Tacky Funfairs: Are Christmas Markets Losing Tradition?
Purists warn that German Christmas markets are at risk of turning into something more akin to amusement parks, with rides and an atmosphere that violate their heritage. But a leading expert says the tradition is safe -- at least in western Germany.
Many people's ideal of a Christmas market is a collection of wooden stalls selling nutcrackers, mulled wine and fried sausage, preferably on a cobbled square framed by half-timbered houses. This ought to be accompanied by a band playing Silent Night, though not too loudly, gentle snowflakes and a tastefully decorated fir tree in the center.
Good luck with that. Some of Germany's 1,500 Christmas markets are tacky affairs, offering funfair rides like rollercoasters and neon-flashing Ferris wheels with blaring pop music, not to mention the cheap imports of replica nutcrackers on sale.
Berlin is a prime example -- the Alexanderplatz Christmas market is a seasonal Disneyland. The trend is disturbing, said a conservative politician and a Catholic bishop on Wednesday, just days before the first markets open.
"A Christmas market isn't an extended Oktoberfest," Johannes Singhammer, a member of the Bavarian Christian Social Union party, told Bild newspaper in a front-page story. The bishop of Hamburg, Hans-Jochen Jaschke, said people looked forward to the Christmas markets. "They feel something very special. Only Advent and Christmas can offer that. That is why big funfair rides don't belong in Christmas markets."

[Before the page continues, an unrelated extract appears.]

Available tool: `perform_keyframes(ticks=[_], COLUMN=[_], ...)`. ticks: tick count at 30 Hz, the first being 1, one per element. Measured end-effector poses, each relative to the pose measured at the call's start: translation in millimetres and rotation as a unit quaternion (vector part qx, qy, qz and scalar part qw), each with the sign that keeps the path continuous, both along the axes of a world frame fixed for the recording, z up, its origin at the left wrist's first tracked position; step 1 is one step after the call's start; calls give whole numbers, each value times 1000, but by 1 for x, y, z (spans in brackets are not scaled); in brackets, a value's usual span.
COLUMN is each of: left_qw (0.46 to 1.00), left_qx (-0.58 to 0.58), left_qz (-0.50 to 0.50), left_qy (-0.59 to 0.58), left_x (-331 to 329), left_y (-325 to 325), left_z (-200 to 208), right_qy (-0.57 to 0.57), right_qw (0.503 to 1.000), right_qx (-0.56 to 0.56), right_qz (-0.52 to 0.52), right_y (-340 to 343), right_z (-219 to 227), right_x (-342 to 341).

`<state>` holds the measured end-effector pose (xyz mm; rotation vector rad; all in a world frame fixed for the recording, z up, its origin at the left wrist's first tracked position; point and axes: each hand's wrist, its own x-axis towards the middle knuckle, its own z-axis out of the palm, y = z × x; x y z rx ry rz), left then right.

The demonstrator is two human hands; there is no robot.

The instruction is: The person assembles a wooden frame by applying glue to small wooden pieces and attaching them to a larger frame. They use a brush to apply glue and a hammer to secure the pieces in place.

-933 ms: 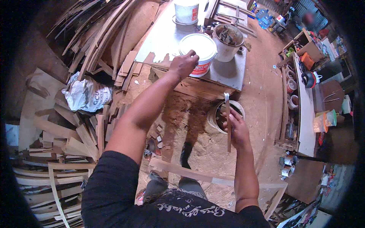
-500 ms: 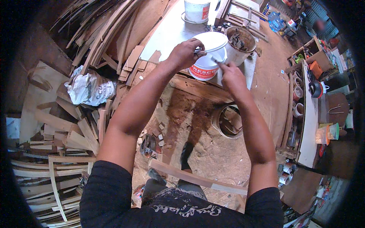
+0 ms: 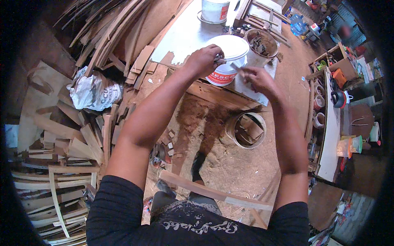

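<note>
A white bucket with a red label (image 3: 221,77) stands at the near edge of the white-topped table. Its white lid (image 3: 227,46) tilts over the bucket's mouth. My left hand (image 3: 204,60) is closed at the lid's left edge, with a small greyish piece showing at the fingertips; its kind is unclear. To the right of the bucket, my right hand (image 3: 257,80) grips a flat-bladed tool like a putty knife (image 3: 237,66), its blade by the bucket's rim. The fingers are slightly blurred.
Beside the white bucket stands a dirty bucket of scraps (image 3: 262,44); another pail (image 3: 214,11) is farther back. A round bin (image 3: 246,130) sits on the floor below. A curved wooden piece (image 3: 213,192) lies across near my legs. Wood offcuts (image 3: 78,135) pile up at left.
My right hand has shifted right and slightly down with its tool, away from the bucket's middle. The left hand and lid have moved only a little.
</note>
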<state>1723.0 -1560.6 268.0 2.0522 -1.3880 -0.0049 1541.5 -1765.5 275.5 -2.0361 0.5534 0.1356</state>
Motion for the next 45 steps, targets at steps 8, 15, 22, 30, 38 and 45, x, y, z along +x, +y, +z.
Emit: perform_keyframes(ticks=[8,15,22,30,38,45], left_qw=[1000,999,999,999,999,999], left_qx=[-10,-49,-39,-5,5,-14], left_qz=[-2,0,12,35,31,39], left_qy=[10,22,26,-1,21,15], left_x=[-1,1,-2,-13,-18,-20], left_y=[1,0,-3,-4,-8,-11], left_z=[3,3,-1,-5,-11,-12], right_qy=[5,29,-36,-65,42,-50], right_qw=[993,868,841,866,997,928], right_qx=[-116,-490,-536,-486,36,-365], right_qz=[17,78,63,97,-49,-51], right_y=[-35,46,57,23,-25,11], right_z=[-8,4,-21,3,-22,-20], right_x=[-3,-10,2,-32,-8,-3])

Were the trend to spread, it could damage the image of a major national tourist attraction. Germany's Christmas markets lure millions of visitors and the tradition has become established in other countries. One of the biggest German markets stands in the British city of Birmingham and gets some 5 million visitors a year.
The traveling circus of fairground operators say they increasingly need the Christmas business because the number of classic funfairs has shrunk by a quarter in the last 12 years. They now earn a third of their income from Christmas markets, according to the German Fairground Industry Federation.

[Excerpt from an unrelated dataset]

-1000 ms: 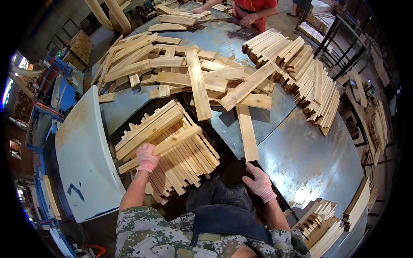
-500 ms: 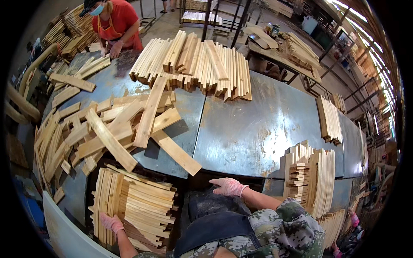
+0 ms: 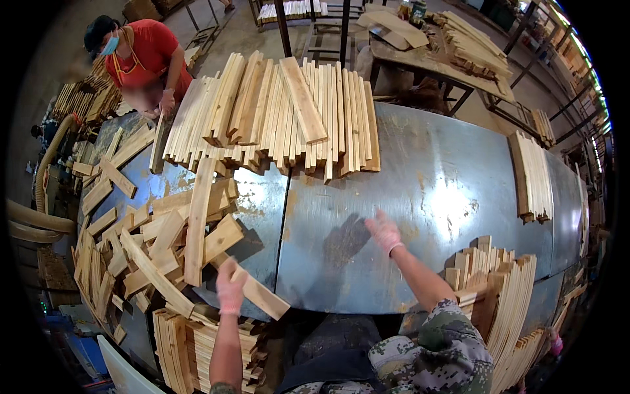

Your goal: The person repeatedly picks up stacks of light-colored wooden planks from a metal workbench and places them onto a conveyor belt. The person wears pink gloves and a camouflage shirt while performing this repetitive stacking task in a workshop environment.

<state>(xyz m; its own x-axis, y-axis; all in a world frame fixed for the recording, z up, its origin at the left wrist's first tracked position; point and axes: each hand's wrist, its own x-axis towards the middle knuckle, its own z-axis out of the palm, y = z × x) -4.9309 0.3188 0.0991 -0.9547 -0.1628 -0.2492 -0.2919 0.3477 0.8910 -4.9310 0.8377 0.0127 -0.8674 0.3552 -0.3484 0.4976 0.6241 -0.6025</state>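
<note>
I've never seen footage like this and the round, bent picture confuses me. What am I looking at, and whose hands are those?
The picture comes from a wide-angle camera worn on a person's head, looking down, so straight edges bend. The two gloved hands rising from the bottom are that person's own. The left hand is on a short wooden board at the near edge of a grey metal table; whether it grips it is unclear. The right hand hovers open, holding nothing. Loose boards lie heaped on the left, neat slats across the back. A second person works at the far corner.

Pale wood slats (image 3: pixel 282 115); grey metal table (image 3: pixel 420 197); pink gloves; camouflage sleeve (image 3: pixel 446 341).
</note>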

Kurt Stroscher, one of Germany's leading experts on Christmas markets, sees a marked divide between eastern and western Germany in this respect.
"If you take Berlin or parts of eastern Germany, there's a tradition of having a funfair element linked to Christmas markets," Stroscher, a senior official in Frankfurt's tourism department who pioneered the launch of markets in several British cities including Birmingham, told SPIEGEL ONLINE.
"It lacks the atmosphere you associate with Christmas, the hominess that awakens nice childhood memories."
Commerce drives the trend, he said. "Unfortunately, people are accepting it," he added. "Alexanderplatz is a good event in terms of visitor acceptance."
The market does sound fun. This year, its attractions will include an ice skating rink and toy train ride though a "fairy-tale forest." Alexanderplatz, like many other markets, will also feature lottery booths packed with cheap toys and other typical funfair games like throwing at cans or fishing plastic ducks out of water.
The eastern markets can't all be tarred with the same brush, though. The Dresden market is a credit to the Christmas tradition, and the whole Ore Mountains region, the home of the nutcracker, is synonymous with German Christmas.
'Western Markets Will Stay Traditional'
So will the funfair element gain ground? Is the tradition in danger?
"I wouldn't say so at all," said Stroscher. "I can assure you that we in Frankfurt wouldn't dream of experimenting with funfair rides. On the contrary, our success and that of other markets stems from our authenticity. Preserving the rustic charm is part of our marketing concept. I'm pretty sure my colleagues in Nuremberg or Munich wouldn't consider it either."
A range of Christmas traditions adopted across the Western world originated in Germany, including the Christmas tree, the baubles that go on it and a host of wooden crafts.
The latest assault on Christmas comes from a butcher in the town of Aue, in the region of Saxony. In what some would call an act of heresy, the family-run shop has recreated the Dresden Stollen Christmas cake, but made from roast veal, bacon and cranberries.
"People either love it or hate it," admitted butcher Christin Popella. The meat Stollen will go on sale for the first time this year.